We hold these instructions accurately set forth the intent which is required by the statute.


Appellant also contends the indictment is constitutionally insufficient in that he is charged in the language of a statute which is vague and overbroad and fails to give him adequate notice of what conduct is proscribed. United States v. Harriss, 347 U.S. 612, 74 S.Ct. 808, 98 L.Ed. 989 (1954). While "disable" may not be a word which radiates 100% clarity, nonetheless its meaning is sufficiently definite to apprise persons that engaging in conduct which amounts to disabling a train will expose themselves to criminal liability.3


Webster's Third New International Dictionary, Unabridged, defines disabled as "to make incapable or ineffective: incapacitate." This definition approximately parallels the language which the District Court used in charging the jury. As applied to appellant in the instant case § 1992 is constitutional. We need not decide whether it might be vague and overbroad as applied in some other situation. United States v. Raines, 362 U.S. 17, 21, 80 S.Ct. 519, 4 L.Ed.2d 524 (1960).

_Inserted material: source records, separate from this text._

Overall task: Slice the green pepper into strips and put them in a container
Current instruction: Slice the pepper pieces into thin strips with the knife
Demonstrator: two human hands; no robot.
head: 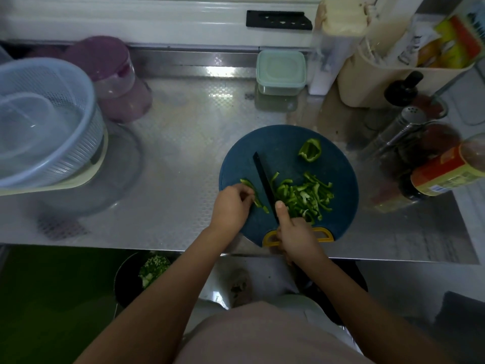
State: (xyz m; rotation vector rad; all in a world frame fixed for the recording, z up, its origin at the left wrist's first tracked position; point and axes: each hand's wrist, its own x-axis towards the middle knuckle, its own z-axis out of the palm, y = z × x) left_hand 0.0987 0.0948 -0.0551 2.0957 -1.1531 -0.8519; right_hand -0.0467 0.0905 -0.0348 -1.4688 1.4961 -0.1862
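Note:
A round blue cutting board lies on the steel counter. My left hand holds a narrow piece of green pepper down on the board's left side. My right hand grips the handle of a black knife, thumb along the spine, blade just right of that piece. A heap of cut pepper strips lies to the right of the blade. An uncut pepper chunk sits at the board's far right. A lidded pale green container stands at the back.
A blue colander in a basin and a purple lidded jar stand at the left. Bottles, a shaker and jars crowd the right side. A bin with green scraps sits below the counter edge.

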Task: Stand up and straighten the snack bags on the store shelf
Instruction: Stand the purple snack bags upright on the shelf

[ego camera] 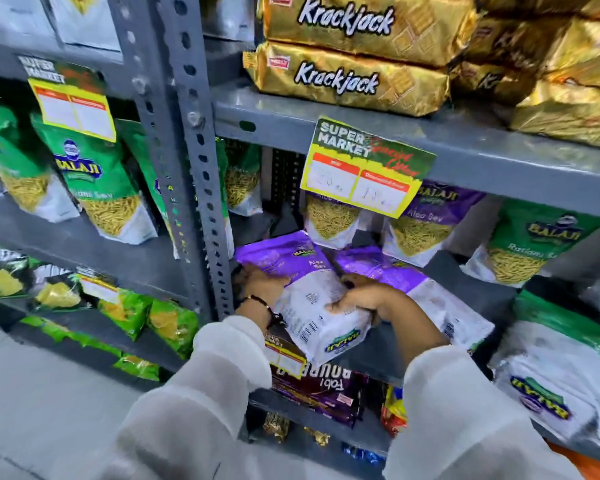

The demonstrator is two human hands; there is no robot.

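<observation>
Purple-and-white Balaji Aloo Sev bag (pixel 305 292), lying flat on the grey shelf (pixel 378 355), back panel up, its base overhanging the front edge. A second purple bag (pixel 426 289) lies flat just beside it on the right, touching. Behind them, two Aloo Sev bags (pixel 331 220) (pixel 426 226) stand upright, facing forward. Farther right, a green Ratlami Sev bag (pixel 530 244) stands leaning, and a green-and-white bag (pixel 558 372) lies flat with its logo inverted.
</observation>
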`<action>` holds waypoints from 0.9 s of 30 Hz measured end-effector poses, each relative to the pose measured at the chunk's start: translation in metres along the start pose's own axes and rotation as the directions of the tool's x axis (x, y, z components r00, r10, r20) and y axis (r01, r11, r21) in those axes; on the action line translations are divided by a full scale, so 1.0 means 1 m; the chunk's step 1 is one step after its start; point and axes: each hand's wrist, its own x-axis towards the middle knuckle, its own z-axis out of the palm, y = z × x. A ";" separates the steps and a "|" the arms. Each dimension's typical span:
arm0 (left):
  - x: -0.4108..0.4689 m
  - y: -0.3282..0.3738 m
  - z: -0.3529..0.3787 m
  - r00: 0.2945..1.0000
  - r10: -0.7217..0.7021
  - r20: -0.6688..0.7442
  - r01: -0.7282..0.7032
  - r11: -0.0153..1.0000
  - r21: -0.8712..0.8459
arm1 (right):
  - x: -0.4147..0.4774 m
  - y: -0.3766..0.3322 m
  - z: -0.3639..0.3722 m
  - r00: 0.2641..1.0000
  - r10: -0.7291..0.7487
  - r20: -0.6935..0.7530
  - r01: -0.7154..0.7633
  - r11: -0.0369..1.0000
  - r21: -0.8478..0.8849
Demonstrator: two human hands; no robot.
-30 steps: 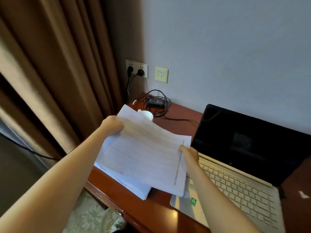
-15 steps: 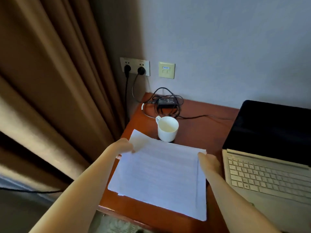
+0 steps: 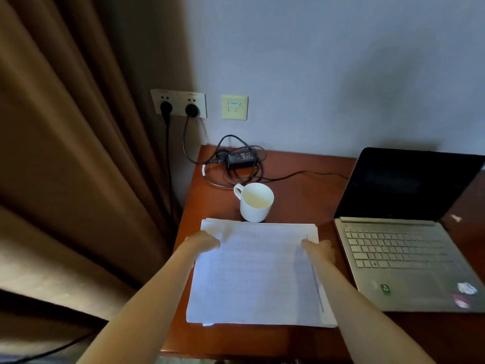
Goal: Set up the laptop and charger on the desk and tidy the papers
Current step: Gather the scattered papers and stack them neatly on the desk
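A stack of white papers (image 3: pixel 257 274) lies flat on the wooden desk (image 3: pixel 296 203), near its left front corner. My left hand (image 3: pixel 204 242) grips the stack's left edge near the far corner. My right hand (image 3: pixel 319 250) grips its right edge, with a thin pen-like strip running along that side. The open laptop (image 3: pixel 401 256) sits to the right with a dark screen. The black charger brick (image 3: pixel 241 156) lies at the desk's back left among coiled cable, one lead running to the laptop.
A white cup (image 3: pixel 256 202) stands just behind the papers. Two plugs sit in the wall socket (image 3: pixel 179 103) above the desk corner. A brown curtain (image 3: pixel 78 153) hangs close along the desk's left side. The desk's front edge is just below the papers.
The stack was held tilted in the air a second ago; both hands lowered it, and it now lies flat and squared on the desk in front of the cup.
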 end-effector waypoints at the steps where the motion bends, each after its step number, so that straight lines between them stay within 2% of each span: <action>1: -0.002 0.002 0.004 1.000 -0.009 -0.008 0.009 1.000 0.010 | -0.001 0.001 0.001 1.000 0.018 0.019 -0.018 1.000 0.020; 7: 0.010 0.002 0.019 0.990 -0.130 -0.064 0.119 0.981 -0.152 | -0.002 0.006 -0.013 0.991 0.042 0.125 -0.058 0.990 0.130; 11: 0.014 -0.008 0.015 0.980 -0.145 -0.134 0.101 0.953 -0.286 | -0.003 0.013 -0.016 0.976 0.063 0.207 -0.092 0.987 0.134; 15: 0.015 -0.016 0.012 0.985 -0.119 -0.128 0.066 0.932 -0.356 | -0.011 0.018 -0.002 0.988 0.059 0.140 -0.067 0.996 0.055; 18: 0.014 -0.021 0.013 0.988 -0.093 -0.125 0.042 0.931 -0.363 | -0.011 0.020 0.000 0.991 0.028 0.134 -0.051 0.983 0.176; 23: 0.021 -0.026 0.014 0.989 -0.071 -0.134 0.018 0.934 -0.357 | -0.013 0.035 -0.010 0.967 0.007 0.254 -0.112 0.908 0.403; 25: 0.025 -0.034 0.016 0.992 -0.055 -0.115 0.001 0.905 -0.426 | -0.018 0.040 -0.017 0.956 -0.076 0.282 -0.064 0.887 0.457; 27: 0.030 -0.044 0.016 0.998 0.007 -0.064 -0.041 0.832 -0.553 | -0.025 0.038 -0.029 0.927 -0.183 0.326 -0.029 0.835 0.549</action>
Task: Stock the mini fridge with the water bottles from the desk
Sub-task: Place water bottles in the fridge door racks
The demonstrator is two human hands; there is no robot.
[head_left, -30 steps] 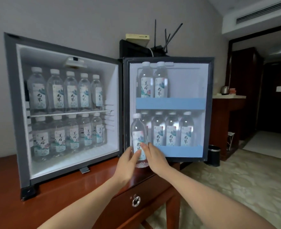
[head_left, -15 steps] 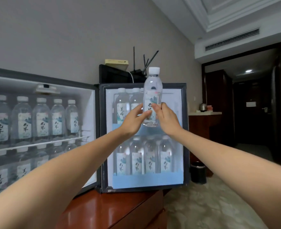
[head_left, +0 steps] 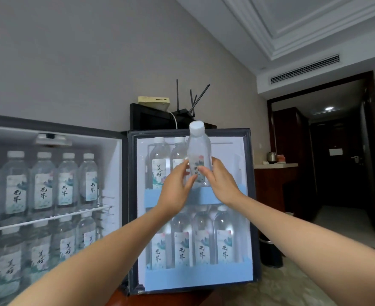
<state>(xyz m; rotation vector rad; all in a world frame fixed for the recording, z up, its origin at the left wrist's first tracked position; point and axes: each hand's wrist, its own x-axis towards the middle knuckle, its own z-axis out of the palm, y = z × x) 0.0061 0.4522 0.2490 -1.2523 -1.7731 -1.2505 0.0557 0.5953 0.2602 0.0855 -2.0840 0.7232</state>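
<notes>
A clear water bottle (head_left: 199,151) with a white cap stands upright in the air in front of the open fridge door (head_left: 247,206), above its upper blue shelf rail. My left hand (head_left: 175,191) and my right hand (head_left: 223,184) grip the bottle's lower half from both sides. Two bottles (head_left: 159,164) stand in the upper door shelf to the left of it. Several bottles (head_left: 202,241) fill the lower door shelf. The fridge cabinet (head_left: 49,129) at left holds two full rows of bottles.
A black box with a router and a cream device (head_left: 153,100) sits behind the door's top edge. A dark bin (head_left: 270,252) stands on the floor at right, beyond it a wooden counter with a kettle (head_left: 271,157). The wooden desk edge shows below the door.
Both hands lifted the bottle from the lower door shelf level up to the upper shelf. In the last half second it sank slightly and moved a little right.
</notes>
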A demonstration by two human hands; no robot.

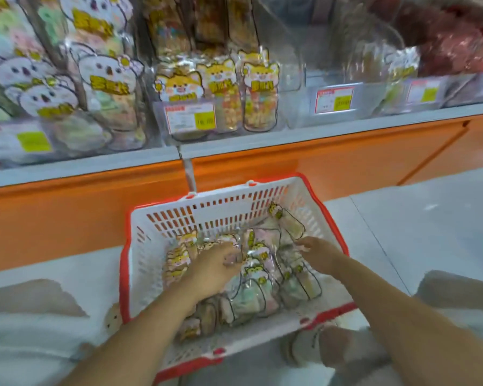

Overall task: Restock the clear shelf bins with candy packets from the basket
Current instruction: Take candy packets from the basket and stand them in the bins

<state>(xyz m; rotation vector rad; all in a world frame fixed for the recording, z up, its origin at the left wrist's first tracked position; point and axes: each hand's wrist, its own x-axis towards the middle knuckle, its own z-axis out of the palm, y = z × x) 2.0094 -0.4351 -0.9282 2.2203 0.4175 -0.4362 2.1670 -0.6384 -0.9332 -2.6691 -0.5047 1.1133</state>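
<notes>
A white plastic basket (pixel 156 227) with a red rim stands on the floor below the shelf. Several clear candy packets (pixel 258 288) with yellow cartoon-animal headers lie in it. My left hand (pixel 212 267) reaches down into the middle of the pile, its fingers curled round a packet (pixel 232 256). My right hand (pixel 317 253) is lower into the basket's right side, fingers extended and touching the packets there. Above, clear shelf bins (pixel 296 79) hold upright packets of the same kind (pixel 258 87).
An orange shelf base (pixel 332 160) runs behind the basket. Price tags (pixel 190 115) hang on the bin fronts. Koala-faced packets (pixel 106 79) fill the left bins and red packets (pixel 455 37) the far right. My knees flank the basket on the pale floor (pixel 416 213).
</notes>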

Honorable James M. Burns, United States District Judge, District of Oregon, sitting by designation


The government's evidence showed that the disabled train was traveling about 40 miles per hour; the total weight of the train was 6,000,000 pounds


Frankfurter, Some Reflections on the Reading of Statutes, 47 Col.L.Rev. 527, 543 (1947)


We note also that the indictment is sufficient to enable the defendant to plead an acquittal or conviction in bar of future prosecutions for the same offense. Hamling v. United States, 418 U.S. 87, 94 S.Ct. 2887, 41 L.Ed.2d 590 (1974); United States v. Debrow, 346 U.S. 374, 74 S.Ct. 113, 98 L.Ed. 92 (1953)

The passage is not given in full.